Goianésia - O governo de Goiás solicitou uma reunião extraordinária com o Conselho Nacional de Política Fazendária (Confaz) para suspender a cobrança de ICMS sobre a energia solar. A medida, que entrou em vigor em dezembro de 2024, aumentou os custos para os consumidores que utilizam sistemas fotovoltaicos, ao cobrar ICMS sobre a energia devolvida à rede.

O deputado Dr. José Machado, tem se posicionado contra a cobrança, afirmou que ela pode desmotivar os consumidores a adotarem a energia solar. "Precisamos de políticas que incentivem o uso de fontes renováveis e que não sobrecarreguem quem já investiu em energia limpa", disse Dr. José, ressaltando que não vai descansar até conseguir suspender a cobrança.

O governo de Goiás busca alternativas, incluindo negociações com o Confaz para reverter a medida e evitar custos retroativos.
Dr. José Machado também alertou para o risco de que a cobrança de ICMS prejudique o crescimento da energia solar no estado. Ele defendeu que Goiás precisa continuar incentivando a adoção de fontes de energia renovável, essenciais para o desenvolvimento sustentável. "A energia solar não deve ser penalizada, mas promovida como uma solução para o futuro energético do estado", concluiu.
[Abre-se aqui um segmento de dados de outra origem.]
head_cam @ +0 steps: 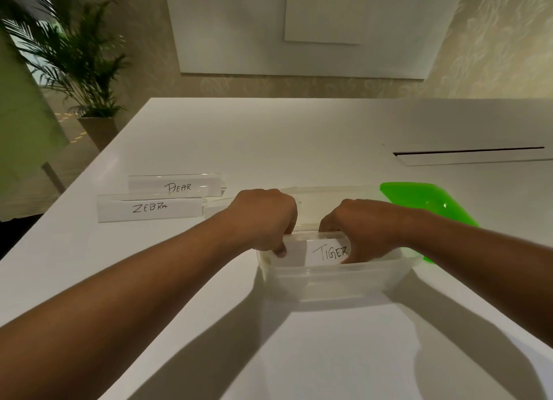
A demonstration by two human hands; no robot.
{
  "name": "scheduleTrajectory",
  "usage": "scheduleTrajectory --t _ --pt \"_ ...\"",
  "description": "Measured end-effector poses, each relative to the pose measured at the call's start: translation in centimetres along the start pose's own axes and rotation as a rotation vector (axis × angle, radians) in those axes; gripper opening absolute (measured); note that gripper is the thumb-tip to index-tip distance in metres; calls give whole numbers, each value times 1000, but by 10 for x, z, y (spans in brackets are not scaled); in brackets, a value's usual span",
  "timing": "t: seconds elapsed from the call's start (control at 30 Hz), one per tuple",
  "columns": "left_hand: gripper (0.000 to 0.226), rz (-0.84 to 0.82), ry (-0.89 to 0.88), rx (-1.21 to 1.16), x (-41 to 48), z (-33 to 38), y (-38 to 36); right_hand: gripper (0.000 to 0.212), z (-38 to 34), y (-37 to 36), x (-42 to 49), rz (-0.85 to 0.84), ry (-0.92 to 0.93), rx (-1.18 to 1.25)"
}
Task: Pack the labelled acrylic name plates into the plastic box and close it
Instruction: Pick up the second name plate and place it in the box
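Observation:
A clear plastic box stands on the white table in front of me. Inside it, near the front wall, an acrylic name plate marked TIGER stands upright. My left hand grips its left end and my right hand grips its right end, both reaching down into the box. Two more plates stand on the table to the left: ZEBRA in front and PEAR behind it. The bright green lid lies behind and to the right of the box.
A long slot with a white flap is set into the table at the back right. The table's left edge runs diagonally, with a potted palm on the floor beyond it.

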State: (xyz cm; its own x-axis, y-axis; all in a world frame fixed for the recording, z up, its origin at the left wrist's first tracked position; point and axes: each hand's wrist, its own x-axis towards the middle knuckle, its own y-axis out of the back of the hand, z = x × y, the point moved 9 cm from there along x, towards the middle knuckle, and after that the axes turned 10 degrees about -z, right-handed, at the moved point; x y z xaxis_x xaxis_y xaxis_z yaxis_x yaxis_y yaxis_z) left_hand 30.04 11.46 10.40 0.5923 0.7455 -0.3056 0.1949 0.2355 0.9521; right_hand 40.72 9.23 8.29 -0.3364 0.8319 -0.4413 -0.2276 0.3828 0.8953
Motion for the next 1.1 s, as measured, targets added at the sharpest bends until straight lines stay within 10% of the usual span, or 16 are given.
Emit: scheduleTrajectory --t 0.83,1.1 --pt "21 -30 -1 209 8 21 -14 44 6 -13 -4 -60 35 257" --pt "34 295 -59 -15 -26 10 21 35 23 32 -38 341 -85 375"
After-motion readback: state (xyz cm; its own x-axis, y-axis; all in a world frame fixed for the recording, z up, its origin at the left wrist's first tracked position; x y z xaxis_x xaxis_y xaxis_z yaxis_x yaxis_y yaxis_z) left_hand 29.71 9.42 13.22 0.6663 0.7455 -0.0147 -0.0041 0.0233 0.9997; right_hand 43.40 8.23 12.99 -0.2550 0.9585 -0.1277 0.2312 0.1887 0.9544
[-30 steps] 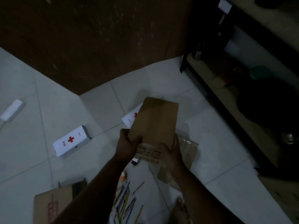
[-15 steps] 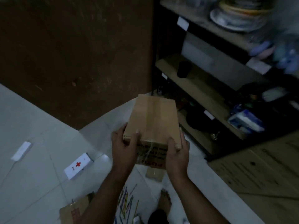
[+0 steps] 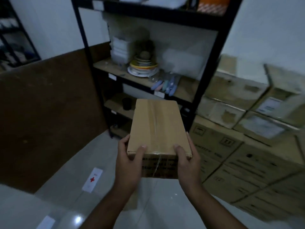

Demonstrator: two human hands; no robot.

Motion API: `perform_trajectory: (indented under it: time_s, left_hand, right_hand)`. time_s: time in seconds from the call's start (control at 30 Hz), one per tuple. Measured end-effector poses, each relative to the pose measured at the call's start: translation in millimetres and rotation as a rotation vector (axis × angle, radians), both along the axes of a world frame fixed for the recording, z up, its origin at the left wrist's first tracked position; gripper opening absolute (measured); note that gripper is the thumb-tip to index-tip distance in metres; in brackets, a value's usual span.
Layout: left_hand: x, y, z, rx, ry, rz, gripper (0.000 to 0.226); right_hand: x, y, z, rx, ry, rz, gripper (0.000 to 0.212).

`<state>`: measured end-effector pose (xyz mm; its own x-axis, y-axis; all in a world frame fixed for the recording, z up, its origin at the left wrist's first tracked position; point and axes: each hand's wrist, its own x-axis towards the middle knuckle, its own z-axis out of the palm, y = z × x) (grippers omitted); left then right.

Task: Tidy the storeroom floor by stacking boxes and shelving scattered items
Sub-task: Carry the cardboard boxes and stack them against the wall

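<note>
hidden: print on near side of cardboard box [image 3: 158, 126] blurred, fingers beneath it unseen | hold: left hand [image 3: 130, 162] and right hand [image 3: 188, 162] each clasp a near corner, thumbs on top, box aloft before the shelves [image 3: 107, 63] | change: view lifted since earlier, cartons [image 3: 247, 156] now in sight at right

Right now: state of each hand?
Left hand: gripping the box, near-left corner.
Right hand: gripping the same box, near-right corner.

Forearms extended forward, left grip [image 3: 128, 164] and right grip [image 3: 188, 162] clasping box [image 3: 156, 126], thumbs [image 3: 142, 149] on top
</note>
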<state>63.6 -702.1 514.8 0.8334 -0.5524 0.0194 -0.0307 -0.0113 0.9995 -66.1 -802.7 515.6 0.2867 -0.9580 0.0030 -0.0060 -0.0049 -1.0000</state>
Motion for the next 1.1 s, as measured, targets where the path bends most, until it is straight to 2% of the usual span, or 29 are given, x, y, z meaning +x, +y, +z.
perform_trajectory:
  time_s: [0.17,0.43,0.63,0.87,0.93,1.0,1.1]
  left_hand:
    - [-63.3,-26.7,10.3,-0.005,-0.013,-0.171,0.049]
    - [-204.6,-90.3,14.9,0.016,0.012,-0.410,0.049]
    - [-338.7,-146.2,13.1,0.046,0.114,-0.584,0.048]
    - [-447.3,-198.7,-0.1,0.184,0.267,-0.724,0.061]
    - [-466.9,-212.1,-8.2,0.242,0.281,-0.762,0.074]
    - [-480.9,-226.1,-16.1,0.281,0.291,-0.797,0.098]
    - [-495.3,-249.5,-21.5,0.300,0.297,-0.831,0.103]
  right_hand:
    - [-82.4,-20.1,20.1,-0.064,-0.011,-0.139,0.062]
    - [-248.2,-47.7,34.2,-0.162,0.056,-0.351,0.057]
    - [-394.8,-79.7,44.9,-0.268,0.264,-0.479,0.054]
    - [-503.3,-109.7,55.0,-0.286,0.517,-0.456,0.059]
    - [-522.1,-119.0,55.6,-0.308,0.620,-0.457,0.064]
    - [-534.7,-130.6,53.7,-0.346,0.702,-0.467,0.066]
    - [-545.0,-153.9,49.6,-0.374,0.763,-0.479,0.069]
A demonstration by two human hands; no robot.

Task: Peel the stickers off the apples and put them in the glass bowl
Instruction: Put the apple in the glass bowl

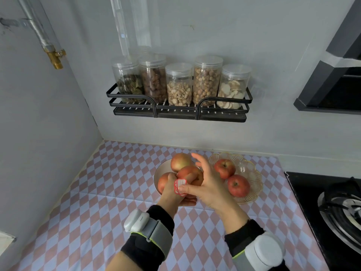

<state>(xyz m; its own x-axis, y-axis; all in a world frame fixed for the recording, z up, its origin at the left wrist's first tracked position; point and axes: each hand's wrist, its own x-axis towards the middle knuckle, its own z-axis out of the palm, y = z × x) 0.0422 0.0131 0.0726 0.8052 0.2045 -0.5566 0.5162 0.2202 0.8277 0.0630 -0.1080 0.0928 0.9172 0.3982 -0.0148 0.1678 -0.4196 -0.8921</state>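
Note:
My left hand [172, 194] grips a red apple [190, 174] and holds it up over the white bowl [157, 174]. Red-and-white stickers [178, 185] are stuck on the back of my left hand. My right hand [207, 184] presses its thumb on those stickers, with the other fingers spread. Two more apples lie in the white bowl, a yellowish one [180, 161] at the back and a red one [163, 181] at the front left. The glass bowl [252, 173] to the right holds two red apples [224, 168] [238, 185].
The bowls stand on a pink-and-white checked counter [109, 192] in a corner. A gas hob [341, 208] lies to the right. A black wall rack [179, 108] with several clear jars hangs above the counter. A range hood [332, 85] is at upper right.

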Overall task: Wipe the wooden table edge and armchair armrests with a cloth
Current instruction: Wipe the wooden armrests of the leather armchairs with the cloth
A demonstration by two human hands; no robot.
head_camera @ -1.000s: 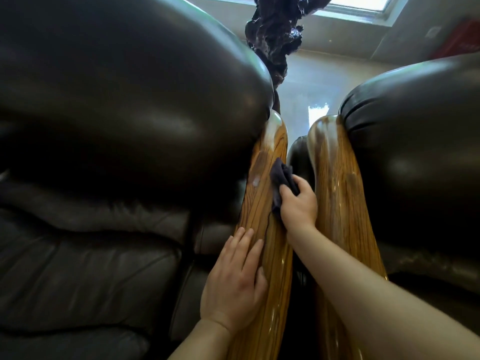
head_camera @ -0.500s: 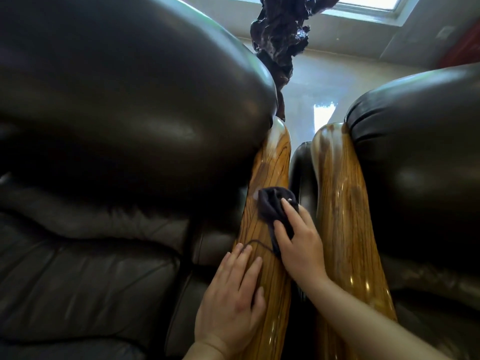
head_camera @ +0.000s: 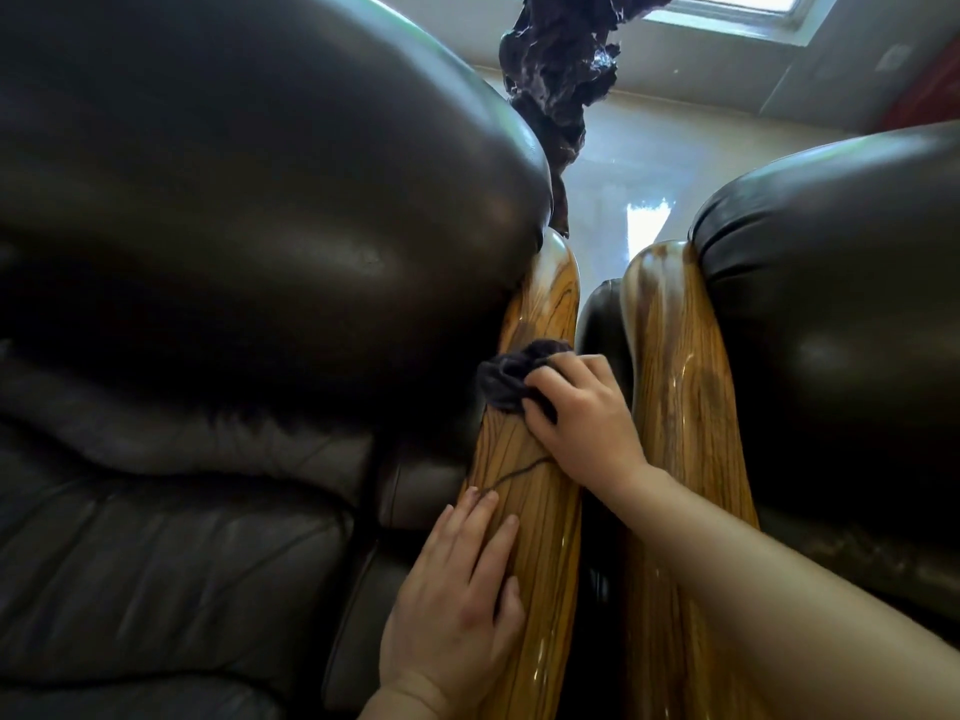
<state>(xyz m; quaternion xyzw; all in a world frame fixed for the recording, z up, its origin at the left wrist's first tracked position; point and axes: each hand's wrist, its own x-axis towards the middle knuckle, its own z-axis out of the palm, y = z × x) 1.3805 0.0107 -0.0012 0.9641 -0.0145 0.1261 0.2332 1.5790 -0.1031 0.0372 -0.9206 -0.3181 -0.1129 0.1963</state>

O presidente da Assembleia Legislativa de Goiás (Alego), Bruno Peixoto (UB), também usou as redes sociais para se pronunciar sobre a isenção do ICMS para energia fotovoltaica. No vídeo publicado nesta quarta-feira, Peixoto afirmou que o governador Ronaldo Caiado (UB) irá implementar o decreto que isenta a cobrança sobre a geração de energia solar no estado.A medida depende do envio do documento. Segundo o presidente da Alego, Caiado determinou que a Secretaria de Economia busque, em reunião extraordinária do Confaz, a isenção total do ICMS para os sistemas de geração distribuída que incluem a energia fotovoltaica.